HC Deb 20 March 1996 vol 274 cc365-6
10. Mr. Mackinlay

To ask the Secretary of State for Education and Employment if she will make it her policy to consult parents about the level of school funding. [20132]

Mr. Robin Squire

The Government take parents' views into account when deciding the annual revenue support grant. It is then for local education authorities to determine the level of funding for their own schools in the light of local needs and priorities.

Mr. Mackinlay

Does the Minister realise that parents will consider that the Government are not listening? Whether their children go to local education authority schools or to grant-maintained schools, the common experience of parents is that schools are underfunded. They believe that it is time the Government shifted major resources in favour of education and in terms of training, so that we can build up the enterprise of our country and the satisfaction of our pupils. Is it not a fact that the Government have undersold our education provision and that parents demand an improvement? Will the Minister point to a Conservative Member who can put his hand on his heart and say that the parents he represents are satisfied with the funding of their schools?

Mr. Squire

Fortunately, it is not one of my responsibilities to point to my hon. Friends. It is, however, my responsibility to trumpet abroad our success in getting such a good education funding settlement for the coming year—an average settlement of about 4.5 per cent., and rather higher in Essex, the county that the hon. Gentleman represents. Because a very large proportion of parents in that county have had the foresight to vote for GM schools, all the GM secondary schools there have had a settlement of 5 per cent., and that is very good when compared with the inflation rate or average salary increases.

Mr. Jacques Arnold

When parents consider school funding, would it not be interesting for them to note the amount of school funding that gets through to schools, as far too many local education authorities hold back considerable sums to be disbursed by bureaucrats at county hall? Is not Kent county council, controlled by the Labour and Liberal parties, about the worst at holding money back from schools?

Mr. Squire

My hon. Friend makes a telling point. Even with the minimum requirement to delegate 85 per cent. of the relevant budgets, it is clear, looking at the spread of the percentage budget delegated, what a wide difference there is and how often it is Labour-Liberal Democrat councils that insist on spending more money at the centre and less at the chalkface.

Mr. Don Foster

Although I entirely agree with the hon. Member for Thurrock (Mr. Mackinlay), may I, through the Minister, congratulate the Secretary of State in at least one respect? Following the appalling murder of the head teacher Philip Lawrence, she immediately brought together representatives of teacher unions to discuss ways of improving safety in school. That work has gone ahead even more urgently following the tragedy in Dunblane. Does the Minister nevertheless think that it would be appropriate to widen that inquiry to involve parents' views, and will the Minister assure those parents that, if effective ways of improving school safety are agreed, resources to fund them will be found without recourse to the current resources used in the classroom?

Mr. Squire

I am grateful for the hon. Gentleman's first point, which I believe will receive broad agreement across the Chamber.

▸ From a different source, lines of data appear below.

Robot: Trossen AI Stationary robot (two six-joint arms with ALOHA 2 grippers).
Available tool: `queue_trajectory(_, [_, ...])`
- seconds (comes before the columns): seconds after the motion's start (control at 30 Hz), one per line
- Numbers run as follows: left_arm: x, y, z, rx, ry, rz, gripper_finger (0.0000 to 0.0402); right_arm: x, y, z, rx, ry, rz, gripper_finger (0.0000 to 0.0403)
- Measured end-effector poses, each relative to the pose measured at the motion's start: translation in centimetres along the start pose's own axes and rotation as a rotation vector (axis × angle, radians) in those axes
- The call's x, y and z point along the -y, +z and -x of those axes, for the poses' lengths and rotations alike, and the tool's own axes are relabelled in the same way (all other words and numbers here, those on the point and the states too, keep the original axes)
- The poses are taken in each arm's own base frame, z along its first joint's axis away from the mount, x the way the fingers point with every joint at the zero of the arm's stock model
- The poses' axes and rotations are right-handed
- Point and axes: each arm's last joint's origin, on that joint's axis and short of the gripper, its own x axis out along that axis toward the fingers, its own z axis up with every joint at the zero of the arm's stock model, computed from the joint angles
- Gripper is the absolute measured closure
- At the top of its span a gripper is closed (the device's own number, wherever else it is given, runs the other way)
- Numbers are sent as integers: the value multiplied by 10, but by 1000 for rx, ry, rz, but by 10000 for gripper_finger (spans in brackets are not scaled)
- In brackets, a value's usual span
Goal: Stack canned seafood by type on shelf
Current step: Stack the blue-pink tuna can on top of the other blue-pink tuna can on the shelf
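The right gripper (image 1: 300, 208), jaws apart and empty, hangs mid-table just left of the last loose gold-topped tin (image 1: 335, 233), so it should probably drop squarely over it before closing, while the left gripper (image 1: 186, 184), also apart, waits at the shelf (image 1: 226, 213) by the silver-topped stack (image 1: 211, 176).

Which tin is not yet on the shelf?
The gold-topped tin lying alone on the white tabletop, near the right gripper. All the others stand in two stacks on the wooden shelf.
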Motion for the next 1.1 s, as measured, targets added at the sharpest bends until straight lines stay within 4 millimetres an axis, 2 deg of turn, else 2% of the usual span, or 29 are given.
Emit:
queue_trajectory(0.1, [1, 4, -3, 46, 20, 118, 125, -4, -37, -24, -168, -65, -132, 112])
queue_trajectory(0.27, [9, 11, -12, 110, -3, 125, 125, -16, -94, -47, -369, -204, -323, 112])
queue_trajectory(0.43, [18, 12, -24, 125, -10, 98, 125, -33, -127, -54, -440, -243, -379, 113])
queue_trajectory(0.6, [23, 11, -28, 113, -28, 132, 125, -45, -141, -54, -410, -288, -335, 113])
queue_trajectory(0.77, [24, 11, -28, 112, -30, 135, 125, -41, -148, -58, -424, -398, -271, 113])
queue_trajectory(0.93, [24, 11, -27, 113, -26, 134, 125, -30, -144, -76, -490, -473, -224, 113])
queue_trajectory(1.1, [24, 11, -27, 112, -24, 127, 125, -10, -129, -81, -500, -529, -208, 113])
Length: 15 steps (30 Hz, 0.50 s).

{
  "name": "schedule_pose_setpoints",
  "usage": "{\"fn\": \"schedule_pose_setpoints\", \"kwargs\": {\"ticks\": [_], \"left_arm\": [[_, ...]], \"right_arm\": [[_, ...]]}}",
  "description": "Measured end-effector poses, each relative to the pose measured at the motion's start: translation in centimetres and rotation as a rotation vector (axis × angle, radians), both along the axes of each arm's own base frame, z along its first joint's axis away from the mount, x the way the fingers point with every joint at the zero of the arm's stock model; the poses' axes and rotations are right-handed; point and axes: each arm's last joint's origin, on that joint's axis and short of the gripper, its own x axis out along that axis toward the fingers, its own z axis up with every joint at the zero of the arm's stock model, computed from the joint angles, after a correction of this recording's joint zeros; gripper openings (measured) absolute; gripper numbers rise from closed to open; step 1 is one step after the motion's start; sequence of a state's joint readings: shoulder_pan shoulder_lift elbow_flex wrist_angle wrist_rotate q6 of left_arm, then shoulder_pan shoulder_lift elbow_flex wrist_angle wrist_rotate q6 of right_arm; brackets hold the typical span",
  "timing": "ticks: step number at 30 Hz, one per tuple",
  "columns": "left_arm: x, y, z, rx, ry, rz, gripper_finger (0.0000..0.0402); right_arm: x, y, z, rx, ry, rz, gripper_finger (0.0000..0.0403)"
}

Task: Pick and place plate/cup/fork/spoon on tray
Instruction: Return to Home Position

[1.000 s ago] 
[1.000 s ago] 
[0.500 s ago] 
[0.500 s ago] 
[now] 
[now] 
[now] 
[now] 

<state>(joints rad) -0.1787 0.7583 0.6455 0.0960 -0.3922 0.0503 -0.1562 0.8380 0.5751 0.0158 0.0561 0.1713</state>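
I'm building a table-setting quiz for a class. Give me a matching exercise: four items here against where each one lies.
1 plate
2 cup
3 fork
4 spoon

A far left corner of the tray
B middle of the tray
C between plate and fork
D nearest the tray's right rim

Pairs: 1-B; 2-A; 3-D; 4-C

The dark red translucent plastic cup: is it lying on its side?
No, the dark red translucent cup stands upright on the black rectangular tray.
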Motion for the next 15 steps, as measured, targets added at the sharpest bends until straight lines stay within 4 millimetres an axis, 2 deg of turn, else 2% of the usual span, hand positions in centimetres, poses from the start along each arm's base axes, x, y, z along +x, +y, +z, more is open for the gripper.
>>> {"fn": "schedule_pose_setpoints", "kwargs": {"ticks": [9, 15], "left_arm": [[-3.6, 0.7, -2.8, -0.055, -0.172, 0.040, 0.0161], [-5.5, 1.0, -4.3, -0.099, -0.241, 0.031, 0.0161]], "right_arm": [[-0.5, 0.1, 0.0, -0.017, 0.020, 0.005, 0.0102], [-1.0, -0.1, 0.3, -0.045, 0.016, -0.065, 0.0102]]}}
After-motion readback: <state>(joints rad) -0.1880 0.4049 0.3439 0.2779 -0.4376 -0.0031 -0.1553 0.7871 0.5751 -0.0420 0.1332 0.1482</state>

We do take school security very seriously. The hon. Gentleman mentioned the working group, which has already contributed to legislation in the form of increased police powers to search for offensive weapons on school premises. I await the group's final report. I believe that all hon. Members are currently receiving correspondence in this regard, following the tragedy to which the hon. Gentleman referred. I have no doubt that that, as always, will feed into our deliberations. Security is very high on our list.

Mr. Dover

Is it not true that the gap in the area cost adjustment—the difference in spending allowed between those in the south-east and those in the north-west, such as Lancashire—has been halved this year? Will the Minister try to ensure that the level of school funding is reflected in that, rather than the counties holding back the money and stopping that benefit accruing to Lancashire schoolchildren?

Mr. Squire

I can certainly confirm that, comparing the forthcoming year with the past year, some £90 million has been moved out of areas receiving the area cost adjustment and into the rest of the country. My hon. Friend will know, because he has studied these matters, that my right hon. and hon. Friends in the Department of the Environment have set up an independent inquiry into the operation of the area cost adjustment. I hesitate to forecast the result of that inquiry in advance of the outcome of its deliberations.